Z kolei prezes Fed z Chicago Austan Goolsbee potwierdził swoją prognozę trzech obniżek stóp procentowych w tym roku. Nie określił jednak, kiedy nastąpi pierwsza z nich, mówiąc zamiast tego, że Rezerwa Federalna jest w okresie, w którym musi znaleźć równowagę między podwójnym mandatem.
Gubernator Fed Lisa Cook podkreśliła, że zagrożenia dla osiągnięcia celów banku centralnego w zakresie zatrudnienia i inflacji stają się coraz bardziej zrównoważone. Niemniej jednak pełne przywrócenie stabilności cen może wymagać ostrożnego podejścia do łagodzenia polityki pieniężnej w czasie.
Rynek wciąż wycenia lekko ponad 60 proc. szans na ruch w dół na stopach na posiedzeniu zaplanowanym na 12 czerwca. Do końca roku kontrakty Fed Funds Futures wskazują łącznie redukcję o 80 punktów bazowych, co jest bliskie temu „wykresowi kropkowemu”.

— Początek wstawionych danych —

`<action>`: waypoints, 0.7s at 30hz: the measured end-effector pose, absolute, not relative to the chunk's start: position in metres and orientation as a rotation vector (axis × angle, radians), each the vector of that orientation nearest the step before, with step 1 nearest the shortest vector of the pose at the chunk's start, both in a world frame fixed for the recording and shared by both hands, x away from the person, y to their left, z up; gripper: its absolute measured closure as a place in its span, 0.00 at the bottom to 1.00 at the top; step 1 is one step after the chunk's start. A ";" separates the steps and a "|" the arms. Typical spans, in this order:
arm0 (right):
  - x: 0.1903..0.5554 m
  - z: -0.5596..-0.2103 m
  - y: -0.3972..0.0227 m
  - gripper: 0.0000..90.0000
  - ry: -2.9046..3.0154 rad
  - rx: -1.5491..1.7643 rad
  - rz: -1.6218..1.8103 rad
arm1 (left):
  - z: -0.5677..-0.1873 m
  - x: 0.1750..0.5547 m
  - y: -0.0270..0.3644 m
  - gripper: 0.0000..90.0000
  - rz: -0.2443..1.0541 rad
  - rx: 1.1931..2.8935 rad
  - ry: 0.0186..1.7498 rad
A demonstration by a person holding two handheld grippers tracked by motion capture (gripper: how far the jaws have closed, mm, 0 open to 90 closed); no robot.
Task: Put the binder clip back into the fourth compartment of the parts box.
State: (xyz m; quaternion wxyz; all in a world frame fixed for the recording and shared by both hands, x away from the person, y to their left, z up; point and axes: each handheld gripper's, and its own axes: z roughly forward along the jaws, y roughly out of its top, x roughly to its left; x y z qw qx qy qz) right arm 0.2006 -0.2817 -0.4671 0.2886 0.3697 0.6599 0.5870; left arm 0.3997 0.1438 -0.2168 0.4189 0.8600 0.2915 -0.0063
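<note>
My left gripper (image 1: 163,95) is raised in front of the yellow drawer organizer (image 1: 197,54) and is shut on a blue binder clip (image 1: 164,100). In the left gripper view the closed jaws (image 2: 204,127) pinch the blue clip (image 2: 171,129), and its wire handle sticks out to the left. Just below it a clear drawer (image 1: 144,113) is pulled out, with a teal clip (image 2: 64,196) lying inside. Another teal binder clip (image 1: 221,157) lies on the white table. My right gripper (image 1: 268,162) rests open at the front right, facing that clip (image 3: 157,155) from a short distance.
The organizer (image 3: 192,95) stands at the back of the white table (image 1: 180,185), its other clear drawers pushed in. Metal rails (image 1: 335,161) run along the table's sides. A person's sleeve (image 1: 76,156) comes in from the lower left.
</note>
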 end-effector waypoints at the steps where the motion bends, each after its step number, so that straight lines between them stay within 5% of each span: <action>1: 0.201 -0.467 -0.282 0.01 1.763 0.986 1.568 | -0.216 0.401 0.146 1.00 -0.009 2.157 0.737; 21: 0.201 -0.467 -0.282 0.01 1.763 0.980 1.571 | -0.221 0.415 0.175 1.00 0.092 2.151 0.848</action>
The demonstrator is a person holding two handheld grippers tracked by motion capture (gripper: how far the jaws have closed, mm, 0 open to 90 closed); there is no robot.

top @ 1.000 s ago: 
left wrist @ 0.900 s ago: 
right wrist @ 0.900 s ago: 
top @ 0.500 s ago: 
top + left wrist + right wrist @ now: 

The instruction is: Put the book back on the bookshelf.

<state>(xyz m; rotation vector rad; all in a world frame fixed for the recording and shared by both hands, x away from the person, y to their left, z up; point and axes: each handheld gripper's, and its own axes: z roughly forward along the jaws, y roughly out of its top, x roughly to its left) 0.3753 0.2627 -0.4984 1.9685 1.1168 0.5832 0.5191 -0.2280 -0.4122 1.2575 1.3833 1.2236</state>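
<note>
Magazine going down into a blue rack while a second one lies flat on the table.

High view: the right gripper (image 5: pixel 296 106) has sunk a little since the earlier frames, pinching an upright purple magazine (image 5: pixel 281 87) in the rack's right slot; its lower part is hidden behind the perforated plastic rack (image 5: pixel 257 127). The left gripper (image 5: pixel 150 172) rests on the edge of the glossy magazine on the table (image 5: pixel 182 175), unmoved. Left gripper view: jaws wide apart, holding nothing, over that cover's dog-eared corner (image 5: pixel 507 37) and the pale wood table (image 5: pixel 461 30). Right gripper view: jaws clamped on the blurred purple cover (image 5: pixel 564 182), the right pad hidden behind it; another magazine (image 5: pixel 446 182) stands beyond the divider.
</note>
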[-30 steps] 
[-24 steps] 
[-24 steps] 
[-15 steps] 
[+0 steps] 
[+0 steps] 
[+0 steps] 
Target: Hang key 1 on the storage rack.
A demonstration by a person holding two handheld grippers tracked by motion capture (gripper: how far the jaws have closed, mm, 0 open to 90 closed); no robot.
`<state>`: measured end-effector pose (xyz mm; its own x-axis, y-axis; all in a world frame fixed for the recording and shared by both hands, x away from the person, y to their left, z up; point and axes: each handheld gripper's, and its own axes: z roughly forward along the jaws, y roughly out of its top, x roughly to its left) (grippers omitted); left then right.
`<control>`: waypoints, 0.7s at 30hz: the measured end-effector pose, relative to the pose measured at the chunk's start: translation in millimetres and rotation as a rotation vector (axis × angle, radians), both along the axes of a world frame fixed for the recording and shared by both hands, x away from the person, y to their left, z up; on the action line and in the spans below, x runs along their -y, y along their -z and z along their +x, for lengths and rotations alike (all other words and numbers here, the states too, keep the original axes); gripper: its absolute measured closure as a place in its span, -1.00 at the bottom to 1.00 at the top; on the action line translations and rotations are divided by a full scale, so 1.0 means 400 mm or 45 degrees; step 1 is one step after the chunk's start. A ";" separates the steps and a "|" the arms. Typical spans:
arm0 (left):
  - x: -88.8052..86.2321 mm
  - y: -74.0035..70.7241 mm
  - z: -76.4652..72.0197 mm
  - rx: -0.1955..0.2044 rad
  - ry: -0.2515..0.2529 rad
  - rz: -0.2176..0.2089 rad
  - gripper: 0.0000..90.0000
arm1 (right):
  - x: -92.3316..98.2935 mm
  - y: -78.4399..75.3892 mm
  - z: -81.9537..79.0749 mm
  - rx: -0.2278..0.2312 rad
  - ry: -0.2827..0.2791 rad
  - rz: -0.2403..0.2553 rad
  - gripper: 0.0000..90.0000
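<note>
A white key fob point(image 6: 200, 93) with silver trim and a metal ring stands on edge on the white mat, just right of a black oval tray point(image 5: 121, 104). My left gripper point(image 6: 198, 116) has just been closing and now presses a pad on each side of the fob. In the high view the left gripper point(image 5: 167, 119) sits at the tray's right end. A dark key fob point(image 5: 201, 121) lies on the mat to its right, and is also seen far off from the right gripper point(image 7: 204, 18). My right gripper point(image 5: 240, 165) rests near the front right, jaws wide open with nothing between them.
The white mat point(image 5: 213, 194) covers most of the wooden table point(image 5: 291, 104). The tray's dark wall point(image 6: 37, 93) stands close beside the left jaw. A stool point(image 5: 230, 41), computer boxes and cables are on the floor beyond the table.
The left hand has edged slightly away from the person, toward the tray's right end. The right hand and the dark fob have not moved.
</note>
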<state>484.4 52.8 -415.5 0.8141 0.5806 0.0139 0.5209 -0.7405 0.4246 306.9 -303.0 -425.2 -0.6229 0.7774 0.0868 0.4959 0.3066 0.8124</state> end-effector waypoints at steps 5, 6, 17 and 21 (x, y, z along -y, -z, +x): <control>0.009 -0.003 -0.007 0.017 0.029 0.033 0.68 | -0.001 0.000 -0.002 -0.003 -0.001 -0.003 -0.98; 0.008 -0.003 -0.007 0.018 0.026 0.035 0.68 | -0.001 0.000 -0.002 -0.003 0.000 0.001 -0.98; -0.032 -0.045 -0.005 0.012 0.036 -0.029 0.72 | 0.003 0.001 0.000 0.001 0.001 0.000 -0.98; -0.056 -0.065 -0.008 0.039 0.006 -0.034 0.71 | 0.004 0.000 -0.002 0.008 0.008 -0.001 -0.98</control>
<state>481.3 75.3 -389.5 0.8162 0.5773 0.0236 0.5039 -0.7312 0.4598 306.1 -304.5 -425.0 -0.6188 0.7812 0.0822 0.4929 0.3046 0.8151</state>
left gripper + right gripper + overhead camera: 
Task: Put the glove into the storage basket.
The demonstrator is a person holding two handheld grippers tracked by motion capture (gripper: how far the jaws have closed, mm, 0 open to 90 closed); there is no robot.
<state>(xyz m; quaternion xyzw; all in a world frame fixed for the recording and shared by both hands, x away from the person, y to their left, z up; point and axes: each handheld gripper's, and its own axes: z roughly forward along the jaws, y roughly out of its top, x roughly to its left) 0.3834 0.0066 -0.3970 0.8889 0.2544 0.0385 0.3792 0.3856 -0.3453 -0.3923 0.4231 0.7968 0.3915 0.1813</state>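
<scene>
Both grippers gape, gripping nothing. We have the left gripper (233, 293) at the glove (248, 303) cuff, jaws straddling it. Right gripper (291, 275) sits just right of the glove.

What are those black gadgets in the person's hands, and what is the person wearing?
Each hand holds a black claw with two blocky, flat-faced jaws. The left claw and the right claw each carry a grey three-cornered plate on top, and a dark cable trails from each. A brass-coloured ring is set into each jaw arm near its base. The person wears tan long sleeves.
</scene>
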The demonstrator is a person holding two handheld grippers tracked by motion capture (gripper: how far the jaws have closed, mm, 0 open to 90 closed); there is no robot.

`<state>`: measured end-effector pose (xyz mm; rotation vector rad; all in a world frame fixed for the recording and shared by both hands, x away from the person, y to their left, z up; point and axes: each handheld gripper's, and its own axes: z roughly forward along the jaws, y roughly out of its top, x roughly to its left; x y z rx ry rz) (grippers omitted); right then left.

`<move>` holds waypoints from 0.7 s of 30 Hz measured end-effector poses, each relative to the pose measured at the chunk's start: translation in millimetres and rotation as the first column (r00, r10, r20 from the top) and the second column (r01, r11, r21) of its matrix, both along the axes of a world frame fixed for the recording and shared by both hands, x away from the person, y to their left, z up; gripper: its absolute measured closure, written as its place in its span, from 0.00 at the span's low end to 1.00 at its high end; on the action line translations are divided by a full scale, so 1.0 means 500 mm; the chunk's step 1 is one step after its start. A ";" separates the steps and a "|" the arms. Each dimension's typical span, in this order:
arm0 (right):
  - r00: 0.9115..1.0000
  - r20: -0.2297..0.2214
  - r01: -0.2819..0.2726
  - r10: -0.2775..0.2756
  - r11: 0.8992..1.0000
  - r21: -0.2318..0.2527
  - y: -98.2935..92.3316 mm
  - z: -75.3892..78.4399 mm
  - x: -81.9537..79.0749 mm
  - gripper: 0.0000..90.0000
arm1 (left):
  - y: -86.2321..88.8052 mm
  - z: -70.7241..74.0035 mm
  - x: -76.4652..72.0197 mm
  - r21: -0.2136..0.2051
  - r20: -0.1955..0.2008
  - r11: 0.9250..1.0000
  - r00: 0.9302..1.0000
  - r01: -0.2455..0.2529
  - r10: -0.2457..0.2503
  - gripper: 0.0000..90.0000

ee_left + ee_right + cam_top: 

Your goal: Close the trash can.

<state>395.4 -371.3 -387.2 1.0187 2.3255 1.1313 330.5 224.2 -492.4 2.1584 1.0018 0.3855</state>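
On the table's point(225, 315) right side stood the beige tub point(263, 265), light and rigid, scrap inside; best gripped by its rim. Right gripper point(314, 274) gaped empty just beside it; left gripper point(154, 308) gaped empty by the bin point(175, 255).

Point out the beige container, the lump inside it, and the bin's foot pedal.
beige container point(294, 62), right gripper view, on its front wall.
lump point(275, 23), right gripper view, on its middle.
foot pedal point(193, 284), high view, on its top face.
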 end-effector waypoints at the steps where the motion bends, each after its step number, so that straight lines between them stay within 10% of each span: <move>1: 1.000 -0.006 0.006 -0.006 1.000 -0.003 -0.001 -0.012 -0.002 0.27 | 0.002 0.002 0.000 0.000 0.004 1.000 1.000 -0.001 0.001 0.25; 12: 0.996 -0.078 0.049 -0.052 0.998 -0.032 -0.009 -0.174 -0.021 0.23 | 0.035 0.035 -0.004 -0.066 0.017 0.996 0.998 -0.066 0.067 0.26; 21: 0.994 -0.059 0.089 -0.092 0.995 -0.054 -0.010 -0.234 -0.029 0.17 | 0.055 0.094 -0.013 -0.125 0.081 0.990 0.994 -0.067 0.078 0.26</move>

Wczoraj poznaliśmy również dane drugiego kalibru z amerykańskiej gospodarki. Lutowa sprzedaż nowych domów spadła o 0,3 proc. m/m (konsensus Bloomberg: 2,3%) do 662 tys. wobec 1,7 proc. poprzednio. Gorszy wynik można tłumaczyć wzrostem oprocentowania kredytów hipotecznych. Niższa była również średnia cena sprzedaży nieruchomości. Dodatkowo otrzymaliśmy wskaźniki regionalne koniunktury. Lutowy indeks aktywności gospodarczej Chicago Fed wzrósł do 0,05 wobec -0,54 poprzednio. Z kolei marcowy wskaźnik aktywności wytwórczej Dallas Fed był niższy i wyniósł -14,4 wobec -11,3 miesiąc wcześniej.
Rynek czeka na piątkowy raport na temat wydatków Amerykanów, a w szczególności na odczyt deflatora PCE. Oczekiwany jest lekki wzrost. Piątek będzie jednak dniem, kiedy część rynków będzie zamknięta ze względu na Święto Wielkanocy a dodatkowo inwestorzy w pewnym stopniu już przetrawili ostatnie podbicie inflacyjne wyrażone w danych o CPI oraz PPI. Zmienność może być zatem ograniczona.
Dziś uwaga będzie skupiona na zamówieniach na dobra trwałe, cenach domów podawanych przez S&P CaseShiller oraz na zaufaniu konsumentów podawanym przez Conference Board.